The overall conclusions from this study are that irregular A,C,G,T compositions are an important and possible general cause of patterns that can mislead tree-reconstruction methods, even when high bootstrap values are obtained.
Spectral analysis using the Fast Hadamard transform allows optimal trees to be found for at least 20 taxa and perhaps for up to 30 taxa, and a corresponding spectral analysis for distance data is introduced.
A direct method for calculating expected data from an evolutionary model for two state characters is described, and it is shown that for n = 4 taxa, parsimony will always converge to the correct tree, but there are examples with n = 5 where Parsimony will converge on an incorrect tree, even for equal rates of evolution.
A simulation study of the phylogenetic methods UPGMA, neighbor joining, maximum parsimony, and maximum likelihood for a five-taxon tree under a molecular clock identified another region of the parameter space where, although consistent for a given method, some incorrect trees were each selected with up to twice the frequency of the correct tree for sequences of bounded length.

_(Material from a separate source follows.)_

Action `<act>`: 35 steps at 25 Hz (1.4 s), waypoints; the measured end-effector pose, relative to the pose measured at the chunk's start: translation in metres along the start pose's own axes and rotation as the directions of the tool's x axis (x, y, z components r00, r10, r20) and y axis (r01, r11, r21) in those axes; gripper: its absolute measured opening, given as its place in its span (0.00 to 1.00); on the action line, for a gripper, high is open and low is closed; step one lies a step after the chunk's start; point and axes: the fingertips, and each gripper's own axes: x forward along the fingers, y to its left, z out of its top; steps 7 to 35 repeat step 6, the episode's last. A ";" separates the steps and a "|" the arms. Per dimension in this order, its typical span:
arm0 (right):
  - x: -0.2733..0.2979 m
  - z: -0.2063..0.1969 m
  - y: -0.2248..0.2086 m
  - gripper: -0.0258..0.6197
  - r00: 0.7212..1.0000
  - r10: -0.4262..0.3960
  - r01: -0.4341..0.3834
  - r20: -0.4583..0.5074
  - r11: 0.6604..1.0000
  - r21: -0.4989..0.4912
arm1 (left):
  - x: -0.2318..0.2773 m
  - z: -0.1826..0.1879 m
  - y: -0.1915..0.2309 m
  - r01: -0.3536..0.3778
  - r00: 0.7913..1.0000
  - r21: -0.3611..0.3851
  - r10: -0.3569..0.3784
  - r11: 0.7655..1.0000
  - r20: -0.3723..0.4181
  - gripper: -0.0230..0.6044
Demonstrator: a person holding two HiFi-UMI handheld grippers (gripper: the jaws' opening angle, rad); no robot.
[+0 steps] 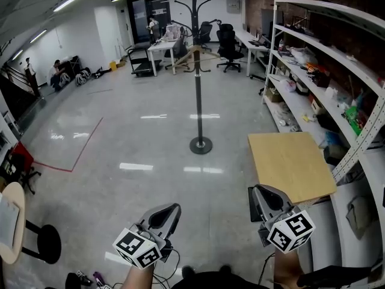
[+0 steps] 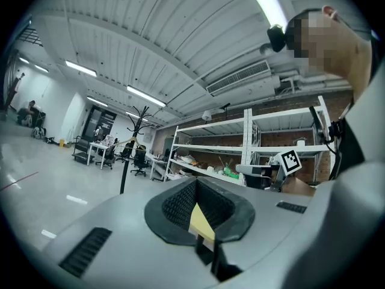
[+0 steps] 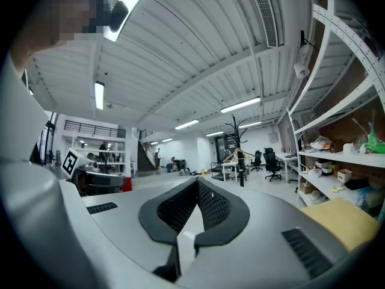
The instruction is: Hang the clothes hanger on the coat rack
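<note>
Left fingers: we see the left gripper (image 1: 171,211) clenched. Its black ribbed pads meet in a V with nothing between them.
Right fingers: the right gripper (image 1: 260,191) is clenched the same way and is empty.
Gripper bodies: both have smooth grey shells and point level toward 12 o'clock. They sit side by side and well apart.
Clothes hanger: the clothes hanger (image 1: 183,58) hangs high on the coat rack (image 1: 198,95), far off at 12 o'clock from both grippers. It is pale wood and triangular.
Hanger axis: its long axis runs roughly 9 to 3 o'clock in the head view, and the 3 o'clock end looks a little higher. The hook end points up into the rack's arms.
Coat rack: a slim black pole on a round base, with curved hooks at the crown.
Open room: the glossy grey floor (image 1: 132,137) lies bare between us and the rack.
Edges: a plain wooden board (image 1: 292,164) sits just past the right gripper at 1 o'clock. White metal shelving (image 1: 337,47) lines the 3 o'clock side. A black stool (image 1: 42,242) stands at 9 o'clock.
</note>
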 end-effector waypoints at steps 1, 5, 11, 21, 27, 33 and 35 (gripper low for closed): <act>0.000 -0.001 0.001 0.05 1.000 -0.005 0.005 -0.004 1.000 -0.002 | -0.001 0.001 0.002 0.000 1.000 -0.001 0.000 1.000 0.003 0.04; 0.003 -0.003 0.011 0.05 1.000 0.000 0.000 -0.019 1.000 -0.004 | -0.010 0.002 0.009 -0.014 1.000 -0.018 0.014 1.000 0.010 0.04; 0.003 -0.004 0.014 0.05 1.000 0.003 -0.003 -0.022 1.000 -0.005 | -0.012 0.003 0.010 -0.017 1.000 -0.023 0.017 1.000 0.013 0.04; 0.003 -0.004 0.014 0.05 1.000 0.003 -0.003 -0.022 1.000 -0.005 | -0.012 0.003 0.010 -0.017 1.000 -0.023 0.017 1.000 0.013 0.04; 0.003 -0.004 0.014 0.05 1.000 0.003 -0.003 -0.022 1.000 -0.005 | -0.012 0.003 0.010 -0.017 1.000 -0.023 0.017 1.000 0.013 0.04; 0.003 -0.004 0.014 0.05 1.000 0.003 -0.003 -0.022 1.000 -0.005 | -0.012 0.003 0.010 -0.017 1.000 -0.023 0.017 1.000 0.013 0.04; 0.003 -0.004 0.014 0.05 1.000 0.003 -0.003 -0.022 1.000 -0.005 | -0.012 0.003 0.010 -0.017 1.000 -0.023 0.017 1.000 0.013 0.04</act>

Results are in contrast to the view that molecular rates are time dependent, and the rate of evolution of the same HVR I region, determined using DNA sequences from 162 known age sub-fossil bones spanning a 37,000-year period, was 0.7%.
Improved conditional down-weighting techniques to reduce noise relative to signal for deeper divergences and find increased agreement between data sets are described and form a basis for further testing with both nuclear-coding sequences and rare genomic changes.
Most major divergences amongst lineages leading to modern orders, appear to occur well before the Cretaceous/Tertiary (K/T) boundary, particularly the possibility of competition between the small dinosaurs and the new mammal clades.
The evolutionary tree for mammals is expected to be resolved quickly, and the stability of trees from independent data sets, as detected from a triplet Markov analysis.
The extension ofrete Fourier transformations to provide invertible relationships between a phylogenetic tree T (with three probability parameters of nucleotide substitution on each edge corresponding to Kimura's 3ST model) and the expected frequencies of the nucleotide patterns in the sequences is reported.